Issy BaileyPLY

Personal information
- Born: 19 April 1994 (age 32)
- Education: Rendcomb College, University of Exeter

Sport
- Country: United Kingdom
- Sport: Shooting
- Events: 10 metre air pistol; 25 metre pistol;
- Retired: 2025

= Issy Bailey =

British paralympic sports shooter

Issy Bailey (born 19 April 1994) is a British paralympic sports shooter. She competed in Rio at the 2016 Summer Paralympics and she competed at the 2020 Summer Paralympics in Tokyo.

==Life==
Bailey was born in 1994, and was brought up in Somerford Keynes, near Cirencester. She attended nearby Rendcomb College, where she first tried shooting. As her first sport was hockey, when she played lacrosse for her school she would usually move the ball on the ground rather than in the air. In 2013, when she was nineteen and attending the University of Exeter, she was seriously injured in a car accident. Bailey was taken to hospital and placed in a five-day coma while doctors treated her damaged spine, broken back, liver, and ribs. She lost the use of her legs and the full use of her left hand.

While she was recovering at Stoke Mandeville Hospital, she was offered several sports, but had so many injuries to her body that shooting seemed to be the best option. She took to the sport and joined the GB squad in 2014. Her education at the University of Exeter continued a year later than planned and she graduated with a degree in English. She later took up wheelchair rugby and wheelchair basketball and earned a master's degree in "Global Literatures and Cultures" at Exeter in 2021.

Bailey did not qualify for the 2016 Summer Paralympics in Rio but was given a wildcard, so she attended the event along with her friend and fellow pistol shooter Stewart Nangle. She did not win a medal but instead finished in 14th place in the Women's 10 metre air pistol SH1. Stewart Nangle retired in 2018 leaving Bailey as the only pistol shooter on the British team.

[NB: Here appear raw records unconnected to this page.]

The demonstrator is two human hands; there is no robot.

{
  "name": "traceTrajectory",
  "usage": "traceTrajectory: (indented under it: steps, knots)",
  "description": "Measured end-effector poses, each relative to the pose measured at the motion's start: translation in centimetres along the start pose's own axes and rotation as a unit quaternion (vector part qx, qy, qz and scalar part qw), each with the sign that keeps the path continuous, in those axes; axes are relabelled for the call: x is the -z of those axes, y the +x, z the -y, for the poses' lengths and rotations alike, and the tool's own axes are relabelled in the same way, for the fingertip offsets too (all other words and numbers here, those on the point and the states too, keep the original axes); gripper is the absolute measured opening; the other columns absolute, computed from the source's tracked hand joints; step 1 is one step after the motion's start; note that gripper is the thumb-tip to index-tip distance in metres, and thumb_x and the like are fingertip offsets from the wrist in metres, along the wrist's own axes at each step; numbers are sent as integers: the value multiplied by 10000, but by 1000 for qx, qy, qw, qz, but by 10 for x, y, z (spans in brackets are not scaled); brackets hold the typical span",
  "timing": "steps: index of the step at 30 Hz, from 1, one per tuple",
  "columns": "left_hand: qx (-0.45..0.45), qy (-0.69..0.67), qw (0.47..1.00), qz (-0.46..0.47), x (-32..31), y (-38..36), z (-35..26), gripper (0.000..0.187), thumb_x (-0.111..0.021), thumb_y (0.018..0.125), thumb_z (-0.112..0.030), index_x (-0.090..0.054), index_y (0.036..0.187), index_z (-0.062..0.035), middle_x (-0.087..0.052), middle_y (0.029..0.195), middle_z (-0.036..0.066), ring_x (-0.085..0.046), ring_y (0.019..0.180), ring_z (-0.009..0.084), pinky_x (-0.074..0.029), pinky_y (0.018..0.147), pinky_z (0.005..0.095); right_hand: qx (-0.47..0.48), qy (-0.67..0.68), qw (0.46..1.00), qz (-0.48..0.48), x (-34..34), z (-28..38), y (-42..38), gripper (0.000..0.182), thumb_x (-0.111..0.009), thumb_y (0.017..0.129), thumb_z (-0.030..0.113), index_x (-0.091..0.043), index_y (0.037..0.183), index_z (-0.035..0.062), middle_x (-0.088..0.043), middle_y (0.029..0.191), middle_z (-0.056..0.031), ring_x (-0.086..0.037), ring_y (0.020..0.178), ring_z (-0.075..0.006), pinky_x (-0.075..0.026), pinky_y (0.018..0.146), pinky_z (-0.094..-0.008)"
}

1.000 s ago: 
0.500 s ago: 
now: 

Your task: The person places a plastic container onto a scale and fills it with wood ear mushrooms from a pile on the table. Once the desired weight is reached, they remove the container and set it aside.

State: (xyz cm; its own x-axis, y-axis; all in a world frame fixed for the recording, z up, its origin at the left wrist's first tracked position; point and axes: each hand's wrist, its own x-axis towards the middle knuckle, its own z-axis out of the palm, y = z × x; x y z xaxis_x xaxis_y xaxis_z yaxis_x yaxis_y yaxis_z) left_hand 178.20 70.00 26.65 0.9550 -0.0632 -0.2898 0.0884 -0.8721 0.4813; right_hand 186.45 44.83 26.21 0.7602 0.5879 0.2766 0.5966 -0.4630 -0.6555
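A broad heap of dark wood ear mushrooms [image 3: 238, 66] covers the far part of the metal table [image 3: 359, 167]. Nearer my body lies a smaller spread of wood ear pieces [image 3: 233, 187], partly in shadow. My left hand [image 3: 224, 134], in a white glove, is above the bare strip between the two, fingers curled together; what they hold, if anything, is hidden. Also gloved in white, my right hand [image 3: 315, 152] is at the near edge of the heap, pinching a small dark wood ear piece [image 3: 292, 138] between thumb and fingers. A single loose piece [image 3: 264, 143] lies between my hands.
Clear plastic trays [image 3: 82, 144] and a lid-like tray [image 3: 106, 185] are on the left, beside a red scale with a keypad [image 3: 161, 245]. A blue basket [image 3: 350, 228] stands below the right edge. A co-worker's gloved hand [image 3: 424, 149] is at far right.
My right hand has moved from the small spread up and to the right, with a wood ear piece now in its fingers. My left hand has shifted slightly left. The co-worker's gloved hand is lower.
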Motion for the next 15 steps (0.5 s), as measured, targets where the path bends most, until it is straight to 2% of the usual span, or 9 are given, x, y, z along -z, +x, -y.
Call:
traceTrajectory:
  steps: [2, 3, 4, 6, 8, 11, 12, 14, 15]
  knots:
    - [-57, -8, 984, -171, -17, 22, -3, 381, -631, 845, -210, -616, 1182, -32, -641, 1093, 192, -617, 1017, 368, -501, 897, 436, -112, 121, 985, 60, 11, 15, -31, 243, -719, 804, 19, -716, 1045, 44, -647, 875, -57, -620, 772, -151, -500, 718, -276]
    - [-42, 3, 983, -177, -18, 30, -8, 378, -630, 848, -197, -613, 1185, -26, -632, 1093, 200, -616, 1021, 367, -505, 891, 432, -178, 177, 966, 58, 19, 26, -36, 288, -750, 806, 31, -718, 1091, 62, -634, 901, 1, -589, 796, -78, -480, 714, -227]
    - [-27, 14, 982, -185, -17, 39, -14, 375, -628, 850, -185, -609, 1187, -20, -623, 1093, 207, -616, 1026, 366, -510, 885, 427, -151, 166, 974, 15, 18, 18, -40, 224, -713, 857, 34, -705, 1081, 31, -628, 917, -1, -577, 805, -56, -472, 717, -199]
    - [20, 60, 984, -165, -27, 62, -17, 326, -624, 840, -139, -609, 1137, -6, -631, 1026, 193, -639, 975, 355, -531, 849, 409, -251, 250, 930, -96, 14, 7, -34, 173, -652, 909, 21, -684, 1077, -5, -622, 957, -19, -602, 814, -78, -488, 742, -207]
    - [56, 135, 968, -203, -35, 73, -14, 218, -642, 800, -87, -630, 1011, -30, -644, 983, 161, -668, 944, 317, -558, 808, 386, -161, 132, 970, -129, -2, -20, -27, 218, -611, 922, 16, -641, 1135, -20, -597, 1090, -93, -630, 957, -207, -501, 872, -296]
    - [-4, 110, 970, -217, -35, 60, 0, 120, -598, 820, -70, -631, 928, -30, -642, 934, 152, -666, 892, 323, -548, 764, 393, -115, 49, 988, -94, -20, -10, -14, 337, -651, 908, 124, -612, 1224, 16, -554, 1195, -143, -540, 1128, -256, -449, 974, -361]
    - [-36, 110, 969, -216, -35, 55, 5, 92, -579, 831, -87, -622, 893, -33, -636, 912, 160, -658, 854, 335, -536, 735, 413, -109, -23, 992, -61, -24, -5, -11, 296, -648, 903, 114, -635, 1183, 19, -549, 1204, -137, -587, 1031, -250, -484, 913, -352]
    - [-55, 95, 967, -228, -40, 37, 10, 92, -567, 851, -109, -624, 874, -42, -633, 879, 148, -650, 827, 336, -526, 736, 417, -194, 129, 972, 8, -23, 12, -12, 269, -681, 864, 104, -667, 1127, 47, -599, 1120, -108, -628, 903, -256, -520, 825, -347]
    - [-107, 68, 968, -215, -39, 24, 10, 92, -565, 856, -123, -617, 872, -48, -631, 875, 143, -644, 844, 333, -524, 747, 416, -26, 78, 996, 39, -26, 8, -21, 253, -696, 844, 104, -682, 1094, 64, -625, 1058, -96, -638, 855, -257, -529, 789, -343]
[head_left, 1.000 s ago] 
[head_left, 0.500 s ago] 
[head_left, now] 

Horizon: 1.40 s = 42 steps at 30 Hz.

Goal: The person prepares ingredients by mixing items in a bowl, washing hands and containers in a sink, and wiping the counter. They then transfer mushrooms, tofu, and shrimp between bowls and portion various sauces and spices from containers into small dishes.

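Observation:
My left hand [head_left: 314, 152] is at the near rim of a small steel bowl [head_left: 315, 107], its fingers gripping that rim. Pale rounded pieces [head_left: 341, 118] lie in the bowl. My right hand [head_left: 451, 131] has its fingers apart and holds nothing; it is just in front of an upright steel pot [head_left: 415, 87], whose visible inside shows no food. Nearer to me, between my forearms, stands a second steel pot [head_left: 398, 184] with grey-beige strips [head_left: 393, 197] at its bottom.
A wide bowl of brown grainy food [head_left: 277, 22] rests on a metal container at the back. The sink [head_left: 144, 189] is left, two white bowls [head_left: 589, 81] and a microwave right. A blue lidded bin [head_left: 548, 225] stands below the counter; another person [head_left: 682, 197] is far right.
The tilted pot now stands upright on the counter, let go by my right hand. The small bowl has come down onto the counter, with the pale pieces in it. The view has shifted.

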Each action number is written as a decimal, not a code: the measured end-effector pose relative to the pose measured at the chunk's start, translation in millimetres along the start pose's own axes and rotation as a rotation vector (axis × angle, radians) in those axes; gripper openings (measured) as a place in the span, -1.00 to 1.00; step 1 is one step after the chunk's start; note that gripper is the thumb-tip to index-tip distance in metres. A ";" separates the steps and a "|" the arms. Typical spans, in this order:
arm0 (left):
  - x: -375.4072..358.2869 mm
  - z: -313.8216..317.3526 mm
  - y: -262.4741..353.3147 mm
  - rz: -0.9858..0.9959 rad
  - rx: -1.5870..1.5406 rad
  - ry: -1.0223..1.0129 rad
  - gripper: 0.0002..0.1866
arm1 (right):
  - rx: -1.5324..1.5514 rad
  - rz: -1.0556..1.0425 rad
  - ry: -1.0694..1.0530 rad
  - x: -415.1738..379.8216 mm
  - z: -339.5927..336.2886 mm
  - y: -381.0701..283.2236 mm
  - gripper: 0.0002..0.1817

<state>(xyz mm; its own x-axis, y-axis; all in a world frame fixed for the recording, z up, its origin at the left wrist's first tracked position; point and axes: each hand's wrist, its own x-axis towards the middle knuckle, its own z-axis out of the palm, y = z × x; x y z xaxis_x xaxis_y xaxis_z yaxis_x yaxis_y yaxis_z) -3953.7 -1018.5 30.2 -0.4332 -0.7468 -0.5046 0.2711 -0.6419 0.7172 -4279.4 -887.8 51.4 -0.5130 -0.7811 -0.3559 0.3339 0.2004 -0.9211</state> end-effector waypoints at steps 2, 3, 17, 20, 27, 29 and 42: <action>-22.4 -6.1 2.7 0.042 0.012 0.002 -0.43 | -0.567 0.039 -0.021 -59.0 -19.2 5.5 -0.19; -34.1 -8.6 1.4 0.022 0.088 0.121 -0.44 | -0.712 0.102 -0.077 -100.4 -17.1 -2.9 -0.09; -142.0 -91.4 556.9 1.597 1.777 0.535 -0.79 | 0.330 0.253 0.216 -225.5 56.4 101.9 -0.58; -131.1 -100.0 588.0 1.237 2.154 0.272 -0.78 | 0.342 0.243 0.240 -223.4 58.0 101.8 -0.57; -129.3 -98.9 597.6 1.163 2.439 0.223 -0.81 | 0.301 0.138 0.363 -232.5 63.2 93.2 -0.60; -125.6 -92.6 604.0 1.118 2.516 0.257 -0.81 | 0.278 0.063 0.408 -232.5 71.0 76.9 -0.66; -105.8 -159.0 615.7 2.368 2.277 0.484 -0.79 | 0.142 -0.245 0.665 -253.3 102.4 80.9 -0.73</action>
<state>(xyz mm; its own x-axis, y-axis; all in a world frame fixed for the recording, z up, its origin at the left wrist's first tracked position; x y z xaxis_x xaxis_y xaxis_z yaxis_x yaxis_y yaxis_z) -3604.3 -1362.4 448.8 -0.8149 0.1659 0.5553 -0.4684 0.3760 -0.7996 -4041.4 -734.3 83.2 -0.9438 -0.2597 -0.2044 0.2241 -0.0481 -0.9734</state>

When the teams were announced for the postponed 2020 Summer Paralympics in Tokyo, Bailey was included after her ninth-place finish in Sydney at the 2019 World Championships. The other British women shooters bound for Tokyo are Olympians Kirsty Hegarty (women’s Olympic trap) and Seonaid McIntosh and Paralympians Lorraine Lambert and Lesley Stewart, but Bailey will be the only British pistol shooter. She competed in the 10m air pistol SH1 and mixed 25m pistol SH1. She narrowly missed out on making the finals despite a personalbest performance.